Dear St. Nicholas: I have never written to you before, but I think perhaps you will publish this one letter. I hope you will publish it, as I have never yet had anything of mine published.
I like the story entitled, "How Science Won the Game." Although I am but thirteen years old I think I can pitch a curve. I go to the Fremont Normal School and like it very much.
I am going to have the 1884 and 1885 St. Nicholas bound next week. I think you have a very entertaining magazine, and I think the pictures are very nice. I have the magazine for a Christmas present every year. I have taken St. Nicholas three years and I hope I may always take it.
Papa says he doesn't think you will publish this, but I think you will.
Yours truly,
Eddie H. B.
Ayer, Mass.
Dear St. Nicholas: As so many of your readers have written to you, I thought I would write too, that I might have the pleasure of seeing my letter in print.
I have taken you a year and have fallen greatly in love with your delightful pages.
I think "How Science Won the Game" is a lovely story; I felt much interested in it, for last summer the girls of my age who lived here got up a base-ball nine. In time, we played very nicely and enjoyed the fun.

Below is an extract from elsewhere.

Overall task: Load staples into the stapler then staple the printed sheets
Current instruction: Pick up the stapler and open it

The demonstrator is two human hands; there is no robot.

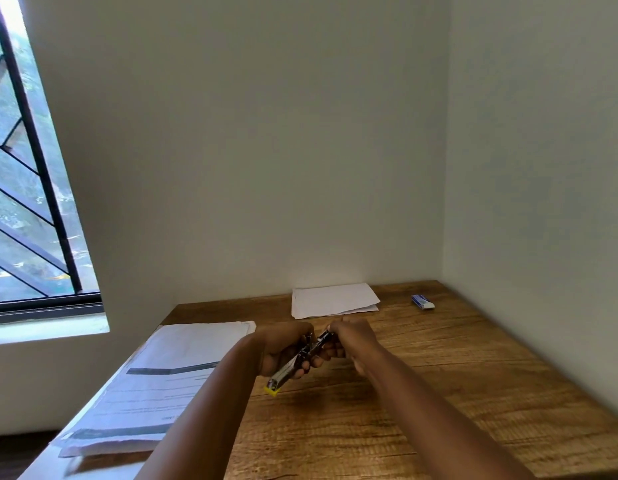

The readers of the Letter-box may think this a funny game for girls to play, but we liked it and found it very good exercise.
I am fifteen years old; I have a little dog, his name is Teddie; he is a very good little dog, but I pity the cat that gets in his way.
I like to read "From Bach to Wagner," as I enjoy reading of different composers.
Your true reader,
Ruth F.
We heartily thank the young friends whose names here follow, for pleasant letters received from them: Kate Ethel C., John Myers, Sadie B. Crane, G. M. F., Jamie H., Walter J. Cohen, Stuart L. Martin, George Williams, Eddie L. Goodman, Violette T. Haines, Lillie M. Grubbs, Freda Nicolai, Eva Wilkins, Miriam Ferry, Hortie O'Meara, Anna Ross, Clara Louise Whitney, Constance and Richard Bigelow, E. R. B., J. H. B., Mary and Gussie, Jessie Hiltner, Alberta Stout, Willis Dunning, Nellie E. Stebbins, Marion R. Brown, A. W. Smith, Josie and May, Kate G., Hallie H. Haines, Johnny B. S., Daisy, Gertie Beidler, Mary M. C., Charles L. Baldwin, Kitty Clover, Alice Olney, Emil Harrington, Katie M. Cathcart, Arthur F. B., Agnes Hanks, Elizabeth K. Stewart, Wade W. Thayer, Brooks Upham, Rosalie, Mamie Eells, Florence Lanty, Frank Dearstyne, Vera Wheeler, Nellie McN. Suydam, Elizabeth B. Grumball, Ida Cameron, Ethel Marion Walker, Fawn Evans, Alfa P. Tyrrell, H. and A. V. P., G. P. S., Clara Moore, F. W. S., Portia, Nellie T., Eva R., Norine, Anna M. Lister, Blanche E. Ives, Mary Hicks, "Dolly Varden," Nora T. C., Natie P. Thompson, Daniel McPhail, Mary E. Seavey, Storrs E. E., H. C. J., Edith B., Kittie E. Fogarty, Frank Carman, Ruth A., C. H. M., Richard D. Bennett, Anne Grey Millett, Addie Rockwell, Laura Smith, Paula Goetz, Katie S. Denholm, Carl M. Ruhlen, Thomas McKeone, W. C. T., Marion Loomis, Alice E. Bogert, Gertrude E. S., Julian Granbery, B. M. S., Edward P. Irwin, "The Five Friends," T. L., Kate B. Tilley, Irene S. Duer, Violet Scath, Florence M. Wickes, E. W. B., May Delany, and Bertha Sweet.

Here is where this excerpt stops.